__Task brief__. If an entry holds an image, leave that image out and transcribe everything else exactly.
== Data extracts
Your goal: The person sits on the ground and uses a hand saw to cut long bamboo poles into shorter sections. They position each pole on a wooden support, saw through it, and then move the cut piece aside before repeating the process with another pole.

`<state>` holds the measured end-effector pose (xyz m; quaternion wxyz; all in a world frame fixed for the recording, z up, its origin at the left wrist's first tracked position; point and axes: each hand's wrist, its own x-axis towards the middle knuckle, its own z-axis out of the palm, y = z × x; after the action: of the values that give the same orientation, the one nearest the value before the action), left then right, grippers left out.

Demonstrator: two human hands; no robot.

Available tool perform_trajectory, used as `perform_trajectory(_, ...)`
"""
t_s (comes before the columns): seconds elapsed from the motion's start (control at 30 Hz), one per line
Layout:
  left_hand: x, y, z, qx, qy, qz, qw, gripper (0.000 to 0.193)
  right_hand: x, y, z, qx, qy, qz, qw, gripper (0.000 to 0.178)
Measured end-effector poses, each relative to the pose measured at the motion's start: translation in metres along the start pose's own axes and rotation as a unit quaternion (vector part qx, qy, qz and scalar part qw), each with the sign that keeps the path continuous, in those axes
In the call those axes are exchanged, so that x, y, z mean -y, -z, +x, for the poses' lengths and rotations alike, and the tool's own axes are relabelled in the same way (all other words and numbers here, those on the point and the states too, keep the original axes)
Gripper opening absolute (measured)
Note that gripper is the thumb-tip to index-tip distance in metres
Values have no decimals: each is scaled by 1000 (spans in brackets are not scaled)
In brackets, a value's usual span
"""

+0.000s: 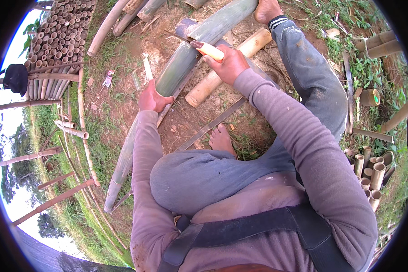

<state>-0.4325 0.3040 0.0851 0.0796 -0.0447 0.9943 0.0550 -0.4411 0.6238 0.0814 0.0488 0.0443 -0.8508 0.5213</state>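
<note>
A long thick green bamboo pole (pixel 171 71) slants across the ground in front of me. My left hand (pixel 155 98) grips its near side, with the thumb spread over the pole. Farther up, my right hand (pixel 226 63) is closed round the cream and orange handle of a thin-bladed cutting tool (pixel 210 50). The blade lies across the pole, seen nearly edge-on, so I cannot tell whether it is a saw or a knife. Beyond the blade, my bare foot (pixel 265 10) presses on the far bamboo section (pixel 224 20). A shorter yellowish bamboo piece (pixel 201 93) lies beneath my right forearm.
A flat strip (pixel 213 123) lies near my other foot (pixel 222 139). Cut bamboo tubes (pixel 377 176) stand in a cluster at the right. A large stack of tubes (pixel 61 36) rises at the far left, beside a bamboo fence (pixel 84 127). More poles (pixel 108 27) lie at the top.
</note>
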Motion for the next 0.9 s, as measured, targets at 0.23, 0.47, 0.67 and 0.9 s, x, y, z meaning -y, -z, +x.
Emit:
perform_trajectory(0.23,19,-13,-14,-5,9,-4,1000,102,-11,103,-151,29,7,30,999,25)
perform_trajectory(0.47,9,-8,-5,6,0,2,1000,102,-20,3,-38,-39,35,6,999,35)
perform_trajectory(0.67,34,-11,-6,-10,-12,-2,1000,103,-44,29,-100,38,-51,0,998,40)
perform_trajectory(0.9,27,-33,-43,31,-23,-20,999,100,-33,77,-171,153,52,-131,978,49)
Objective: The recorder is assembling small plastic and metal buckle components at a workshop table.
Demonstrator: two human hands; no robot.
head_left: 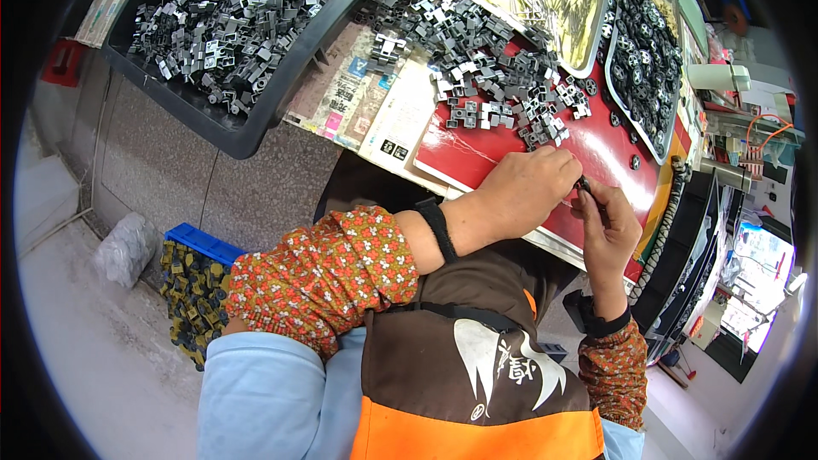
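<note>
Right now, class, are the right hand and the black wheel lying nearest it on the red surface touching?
Apart. The head view shows a bare strip of red surface between the right hand and the black wheel.

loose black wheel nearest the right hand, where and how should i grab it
Probably pinch opposite edges of the wheel from above, coming from the side of the right hand: it is small and round, and sits apart on the red board, its rim uncovered.

A crumpled plastic bag (pixel 126 249) lies near a blue crate (pixel 204 244).
</note>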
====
__Response below__.
Your goal: The person sits on the ground and uses a hand saw to cut long bamboo poles into shorter sections. They position each pole on a wooden support, saw through it, and then move the cut piece aside before repeating the process with another pole.

`<state>` holds the measured end-effector pose (xyz m; quaternion wxyz; all in a world frame fixed for the recording, z up, its origin at the left wrist's first tracked position; point and axes: each hand's wrist, its own x-axis towards the middle knuckle, its own z-axis out of the palm, y = z × x; after the action: of the values that give the same orientation, the one nearest the value before the action), left then right, grippers left out.

Demonstrator: two human hands; no robot.

Available tool perform_trajectory, used as `perform_trajectory(_, ...)`
"""
t_s (comes before the columns): seconds elapsed from the motion's start (control at 30 Hz), one per line
Layout:
  left_hand: x, y, z, qx, qy, qz, qw, gripper (0.000 to 0.193)
  right_hand: x, y, z, qx, qy, qz, qw, gripper (0.000 to 0.178)
Measured end-effector poses, each relative to the pose measured at the motion's start: translation in metres along the start pose's own axes and rotation as a unit quaternion (vector part qx, qy, qz and scalar part qw), each with the sign that keeps the path continuous, in those axes
In the call those axes are exchanged, so that x, y, z mean -y, -z, +x, for the poses' lengths and rotations alike, and the tool's own axes are relabelled in the same way (all other words and numbers here, those on the point and the states too, keep the original axes)
Gripper opening absolute (measured)
Note that gripper is the thumb-tip to index-tip distance in metres
Values have no decimals: each is scaled by 1000 (spans in brackets are not scaled)
In brackets, a value's usual span
"""

+0.000s: 

<state>-0.4325 0.3040 0.0851 0.0796 -0.0447 0.9943 0.0550 -0.4411 0.6238 0.0814 0.0488 0.0443 -0.8508 0.5213</state>
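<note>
A long thick green bamboo pole (pixel 171 71) slants across the ground in front of me. My left hand (pixel 155 98) grips its near side, with the thumb spread over the pole. Farther up, my right hand (pixel 226 63) is closed round the cream and orange handle of a thin-bladed cutting tool (pixel 210 50). The blade lies across the pole, seen nearly edge-on, so I cannot tell whether it is a saw or a knife. Beyond the blade, my bare foot (pixel 265 10) presses on the far bamboo section (pixel 224 20). A shorter yellowish bamboo piece (pixel 201 93) lies beneath my right forearm.
A flat strip (pixel 213 123) lies near my other foot (pixel 222 139). Cut bamboo tubes (pixel 377 176) stand in a cluster at the right. A large stack of tubes (pixel 61 36) rises at the far left, beside a bamboo fence (pixel 84 127). More poles (pixel 108 27) lie at the top.
</note>
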Motion for the next 0.9 s, as measured, targets at 0.23, 0.47, 0.67 and 0.9 s, x, y, z meaning -y, -z, +x.
Emit:
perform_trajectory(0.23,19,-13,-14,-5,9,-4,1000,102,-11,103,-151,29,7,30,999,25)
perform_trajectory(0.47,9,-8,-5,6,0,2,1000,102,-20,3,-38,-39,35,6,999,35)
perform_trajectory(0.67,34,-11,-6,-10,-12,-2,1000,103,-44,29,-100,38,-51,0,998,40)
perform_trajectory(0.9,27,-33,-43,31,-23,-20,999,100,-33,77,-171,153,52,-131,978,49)
Objective: The recorder is assembling small plastic and metal buckle components at a workshop table.
Demonstrator: two human hands; no robot.
head_left: 
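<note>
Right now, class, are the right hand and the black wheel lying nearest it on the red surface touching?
Apart. The head view shows a bare strip of red surface between the right hand and the black wheel.

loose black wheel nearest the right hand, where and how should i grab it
Probably pinch opposite edges of the wheel from above, coming from the side of the right hand: it is small and round, and sits apart on the red board, its rim uncovered.

A crumpled plastic bag (pixel 126 249) lies near a blue crate (pixel 204 244).
</note>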

Nothing further is needed to complete this exercise.